Suppose that the label you’re trying to predict is binary (either 0 or 1), and your test set for cross-validation contains 50 examples.

• Consider the 831 good models:
• Let’s assume the best one gets 40 out of 50 test examples correct. We just need some plausible number to work with for this example.
• Consider the 8,388,607 junk models:
• We’ll make the simplifying assumption that all their predictions are basically just independent random coin flips, i.e. a 50-50 chance of predicting 0 or 1.
• (This assumption isn’t completely right, see Notes at the bottom.)
• (If an algorithm is doing worse than 50-50 guessing on average, you can just reverse its predictions to make it do better. So, this is as bad as it gets.)
• We can now model the number of answers a junk model gets correct as a binomial random variable $B$ with parameters $n=50$ and $p=0.5$.

The probability that a single junk model guesses more than 40 correct is very low:

$P\left(B>40\right)=0.0000028$

But the probability that at least one of them guesses more than 40 correct is very high:

$1-P\left(B\leq40\right)^{8388607}\approx0.9999999999406324$

It’s almost guaranteed that this will happen! The resulting model you choose based on cross-validation will only have junk features and none of the good features.

(Stats readers will notice that this is the same problem seen in multiple hypothesis testing.)

How to fix this?

There are a few solutions, some of them very straightforward:

1. Decrease the total number of features you are selecting from.
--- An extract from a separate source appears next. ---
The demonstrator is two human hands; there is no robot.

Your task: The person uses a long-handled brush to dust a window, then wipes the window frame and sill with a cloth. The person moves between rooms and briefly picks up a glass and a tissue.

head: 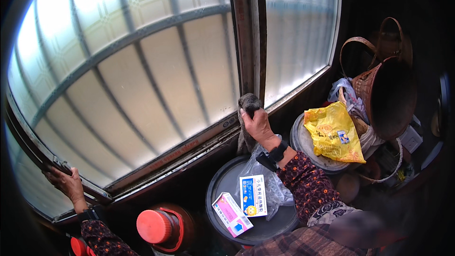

In this example, we had to search through 25 features to find the 2 good ones. As you add more junk features to your list of candidates, it becomes increasingly hard to find the good ones!
2. Increase the size of your test set. This makes it harder for the junk models to “brute force” a good solution.
3. Add a penalty term to larger models, to compensate for the fact that there are more of them. I describe some well-known penalties such as AIC and BIC here.
4. Don’t consider all possible subsets, even if you have the computation power to do so. Ironically, a greedy step-wise feature selection strategy would have done better than considering all subsets in the above example. Another way to avoid considering all possible subsets is to use regularization!

The last answer leads to lots of interesting ideas being developed at Stanford Statistics. Hopefully I’ll get a chance to cover those in the future!

Notes

In practice, it isn’t always fair to assume that the junk models are guessing the labels independently at random. For example, the model that uses features 1,2,3 will probably give similar predictions as the model that uses features 2,3,4. Exactly how much correlation exists depends on the algorithm.